AI-Strategy is the subset of an organization’s enterprise strategy that governs how artificial intelligence is acquired, embedded, governed, and compounded across the value chain to advance the organization’s purpose, protect its license to operate, and produce a durable competitive position.
AI-Strategy is the disciplined alignment of AI capability with purpose, value creation, culture, and risk appetite — turned into decisions an organization can act on.
This is the IIIBC canonical reference — used across every engagement, framework, and deliverable that uses the term “AI strategy.” The sections that follow translate the definition into the parts a leadership team can build, measure, and steer.

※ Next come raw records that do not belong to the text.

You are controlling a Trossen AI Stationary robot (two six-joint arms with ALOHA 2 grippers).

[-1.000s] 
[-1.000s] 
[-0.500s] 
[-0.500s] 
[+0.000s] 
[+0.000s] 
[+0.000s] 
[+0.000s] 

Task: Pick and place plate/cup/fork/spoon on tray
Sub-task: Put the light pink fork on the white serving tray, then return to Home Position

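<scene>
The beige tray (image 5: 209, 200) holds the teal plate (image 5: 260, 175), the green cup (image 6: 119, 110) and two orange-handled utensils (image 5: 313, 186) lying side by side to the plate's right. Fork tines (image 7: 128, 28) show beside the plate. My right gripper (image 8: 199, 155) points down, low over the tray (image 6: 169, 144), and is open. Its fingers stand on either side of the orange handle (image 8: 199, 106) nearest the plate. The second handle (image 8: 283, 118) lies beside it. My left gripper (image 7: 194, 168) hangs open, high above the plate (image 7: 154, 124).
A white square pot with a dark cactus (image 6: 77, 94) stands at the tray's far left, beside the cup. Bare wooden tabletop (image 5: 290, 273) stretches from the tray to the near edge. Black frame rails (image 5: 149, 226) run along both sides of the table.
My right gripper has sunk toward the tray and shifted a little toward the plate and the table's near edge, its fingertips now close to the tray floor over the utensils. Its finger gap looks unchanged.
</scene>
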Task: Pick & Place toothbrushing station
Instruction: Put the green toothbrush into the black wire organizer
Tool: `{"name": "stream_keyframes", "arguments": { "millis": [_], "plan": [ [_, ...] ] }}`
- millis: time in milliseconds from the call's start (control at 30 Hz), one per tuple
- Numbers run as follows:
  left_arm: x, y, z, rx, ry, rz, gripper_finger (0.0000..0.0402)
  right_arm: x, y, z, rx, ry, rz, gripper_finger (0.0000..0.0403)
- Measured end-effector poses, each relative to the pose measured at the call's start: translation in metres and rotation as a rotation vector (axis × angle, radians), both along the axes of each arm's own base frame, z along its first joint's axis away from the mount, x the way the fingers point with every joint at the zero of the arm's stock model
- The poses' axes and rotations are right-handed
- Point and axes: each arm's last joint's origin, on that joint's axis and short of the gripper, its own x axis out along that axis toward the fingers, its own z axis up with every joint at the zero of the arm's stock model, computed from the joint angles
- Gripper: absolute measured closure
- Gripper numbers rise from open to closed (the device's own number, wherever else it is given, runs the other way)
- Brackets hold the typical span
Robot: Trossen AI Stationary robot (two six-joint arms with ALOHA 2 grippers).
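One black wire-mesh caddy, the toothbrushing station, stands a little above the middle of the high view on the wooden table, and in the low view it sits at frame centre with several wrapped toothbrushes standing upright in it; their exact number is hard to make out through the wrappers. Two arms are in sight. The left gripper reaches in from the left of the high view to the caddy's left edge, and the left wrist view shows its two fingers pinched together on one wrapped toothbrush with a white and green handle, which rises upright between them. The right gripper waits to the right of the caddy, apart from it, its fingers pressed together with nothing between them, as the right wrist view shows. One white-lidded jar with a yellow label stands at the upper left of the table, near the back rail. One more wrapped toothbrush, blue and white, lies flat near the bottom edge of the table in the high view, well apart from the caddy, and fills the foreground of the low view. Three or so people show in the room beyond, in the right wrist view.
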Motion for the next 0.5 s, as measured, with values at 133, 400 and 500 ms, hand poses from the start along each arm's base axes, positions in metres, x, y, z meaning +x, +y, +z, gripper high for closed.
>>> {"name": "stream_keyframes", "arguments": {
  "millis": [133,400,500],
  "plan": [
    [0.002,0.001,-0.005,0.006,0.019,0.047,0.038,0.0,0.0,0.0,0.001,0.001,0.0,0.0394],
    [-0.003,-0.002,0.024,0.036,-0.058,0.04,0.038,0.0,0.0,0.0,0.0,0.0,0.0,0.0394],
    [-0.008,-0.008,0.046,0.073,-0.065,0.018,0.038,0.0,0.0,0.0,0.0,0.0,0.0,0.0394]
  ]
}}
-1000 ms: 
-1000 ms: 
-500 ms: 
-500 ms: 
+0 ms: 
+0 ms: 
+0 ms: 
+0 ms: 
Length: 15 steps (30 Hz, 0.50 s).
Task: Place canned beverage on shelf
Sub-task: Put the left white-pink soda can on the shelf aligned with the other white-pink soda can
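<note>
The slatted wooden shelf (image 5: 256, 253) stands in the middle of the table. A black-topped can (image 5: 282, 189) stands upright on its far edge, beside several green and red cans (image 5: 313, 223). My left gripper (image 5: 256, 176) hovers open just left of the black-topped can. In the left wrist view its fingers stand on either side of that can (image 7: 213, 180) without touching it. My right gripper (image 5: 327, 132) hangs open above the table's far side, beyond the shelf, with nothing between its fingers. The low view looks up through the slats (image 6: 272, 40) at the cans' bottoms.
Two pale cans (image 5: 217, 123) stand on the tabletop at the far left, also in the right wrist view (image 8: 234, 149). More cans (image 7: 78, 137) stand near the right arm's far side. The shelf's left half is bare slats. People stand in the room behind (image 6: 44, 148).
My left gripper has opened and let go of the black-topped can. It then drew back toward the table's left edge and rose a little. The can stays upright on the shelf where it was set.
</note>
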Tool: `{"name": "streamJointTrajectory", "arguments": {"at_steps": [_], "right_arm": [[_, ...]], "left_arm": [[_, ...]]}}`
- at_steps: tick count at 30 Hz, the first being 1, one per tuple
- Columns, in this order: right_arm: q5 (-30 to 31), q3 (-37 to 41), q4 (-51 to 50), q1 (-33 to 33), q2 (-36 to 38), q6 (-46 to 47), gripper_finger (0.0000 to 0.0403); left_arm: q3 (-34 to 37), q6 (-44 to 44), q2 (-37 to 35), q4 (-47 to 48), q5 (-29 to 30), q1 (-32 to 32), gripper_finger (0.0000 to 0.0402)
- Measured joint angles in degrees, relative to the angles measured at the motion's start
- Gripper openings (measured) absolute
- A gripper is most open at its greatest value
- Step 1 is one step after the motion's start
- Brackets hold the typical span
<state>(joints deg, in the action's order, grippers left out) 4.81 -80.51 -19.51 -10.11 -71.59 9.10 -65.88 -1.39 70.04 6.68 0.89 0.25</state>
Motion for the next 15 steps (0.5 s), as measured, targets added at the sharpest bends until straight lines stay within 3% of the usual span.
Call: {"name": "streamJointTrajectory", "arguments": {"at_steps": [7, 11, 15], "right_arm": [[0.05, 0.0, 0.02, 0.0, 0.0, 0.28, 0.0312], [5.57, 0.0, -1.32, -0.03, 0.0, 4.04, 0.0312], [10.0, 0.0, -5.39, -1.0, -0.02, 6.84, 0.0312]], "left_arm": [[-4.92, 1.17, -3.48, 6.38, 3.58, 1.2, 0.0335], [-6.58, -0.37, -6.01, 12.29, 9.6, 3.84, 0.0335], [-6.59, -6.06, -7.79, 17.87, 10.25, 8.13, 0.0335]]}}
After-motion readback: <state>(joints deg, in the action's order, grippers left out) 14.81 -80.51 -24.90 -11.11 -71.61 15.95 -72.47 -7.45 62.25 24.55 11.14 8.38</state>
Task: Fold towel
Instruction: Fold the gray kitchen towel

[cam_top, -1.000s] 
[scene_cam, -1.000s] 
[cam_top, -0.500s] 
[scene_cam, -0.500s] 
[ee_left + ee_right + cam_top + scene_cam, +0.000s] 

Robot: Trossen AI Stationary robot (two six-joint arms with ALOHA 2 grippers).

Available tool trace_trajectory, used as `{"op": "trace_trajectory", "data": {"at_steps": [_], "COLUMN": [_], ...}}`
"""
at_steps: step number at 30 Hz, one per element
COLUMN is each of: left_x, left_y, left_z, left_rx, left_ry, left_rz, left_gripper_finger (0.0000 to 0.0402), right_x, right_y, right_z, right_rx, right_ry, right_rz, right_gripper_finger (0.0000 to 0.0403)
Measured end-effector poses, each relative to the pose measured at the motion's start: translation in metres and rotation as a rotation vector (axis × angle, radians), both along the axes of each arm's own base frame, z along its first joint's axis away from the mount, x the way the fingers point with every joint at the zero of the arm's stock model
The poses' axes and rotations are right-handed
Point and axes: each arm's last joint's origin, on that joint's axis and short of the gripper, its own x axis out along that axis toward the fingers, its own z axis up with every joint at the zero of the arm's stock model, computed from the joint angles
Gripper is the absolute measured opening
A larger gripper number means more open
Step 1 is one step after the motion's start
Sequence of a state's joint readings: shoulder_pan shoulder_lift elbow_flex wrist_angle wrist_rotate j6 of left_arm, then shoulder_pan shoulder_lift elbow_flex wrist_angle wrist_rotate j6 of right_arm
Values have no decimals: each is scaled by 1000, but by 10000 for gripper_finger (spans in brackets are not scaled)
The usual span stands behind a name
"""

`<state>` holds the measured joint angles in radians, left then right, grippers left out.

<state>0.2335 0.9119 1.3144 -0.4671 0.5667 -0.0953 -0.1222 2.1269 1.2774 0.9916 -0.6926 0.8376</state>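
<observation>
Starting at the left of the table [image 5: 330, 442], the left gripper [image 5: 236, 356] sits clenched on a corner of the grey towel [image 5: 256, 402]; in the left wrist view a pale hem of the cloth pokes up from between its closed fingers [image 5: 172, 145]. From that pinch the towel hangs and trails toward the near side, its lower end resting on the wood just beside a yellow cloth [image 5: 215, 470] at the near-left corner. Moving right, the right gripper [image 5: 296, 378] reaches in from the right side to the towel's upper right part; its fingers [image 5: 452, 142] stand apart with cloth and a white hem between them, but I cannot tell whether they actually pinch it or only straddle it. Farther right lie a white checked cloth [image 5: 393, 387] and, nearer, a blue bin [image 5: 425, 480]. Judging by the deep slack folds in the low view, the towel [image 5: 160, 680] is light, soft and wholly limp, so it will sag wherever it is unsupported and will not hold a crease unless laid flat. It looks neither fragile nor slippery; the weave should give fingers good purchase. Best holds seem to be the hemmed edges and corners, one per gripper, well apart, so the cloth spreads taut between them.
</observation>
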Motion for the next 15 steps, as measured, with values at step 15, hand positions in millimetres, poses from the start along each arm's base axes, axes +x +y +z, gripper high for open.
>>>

Any strategy — AI or otherwise — must answer for the same five fundamentals. AI-Strategy reframes each through the AI lens. A document that does not take a position on all five is not a strategy.
| Fundamental | Classical Question | AI-Strategy Reframe |
|---|---|---|
| 01 Purpose / Mission | Why do we exist? | Where does AI extend, accelerate, or threaten the reason we exist? Which uses are mission-aligned, which are mission-eroding? |
| 02 Value Chain | How do we create value, link by link? | Which links are augmented, automated, disintermediated, and which must remain human-owned by design? |
| 03 Competitiveness | Why do customers choose us — and keep choosing us? | Does AI deepen our moat (data, distribution, expertise, switching cost), commoditize it, or expose it to faster entrants? |
| 04 Culture & People | How do we work, decide, and grow talent? | What does human-AI collaboration look like in our operating model? How are roles, accountability, and judgement redistributed? |
| 05 Governance & License to Operate | What promises do we keep to regulators, customers, employees, society? | How do we keep those promises when decisions are partly or fully machine-generated? |
A document that does not take a position on all five fundamentals is not a strategy — it is a wishlist.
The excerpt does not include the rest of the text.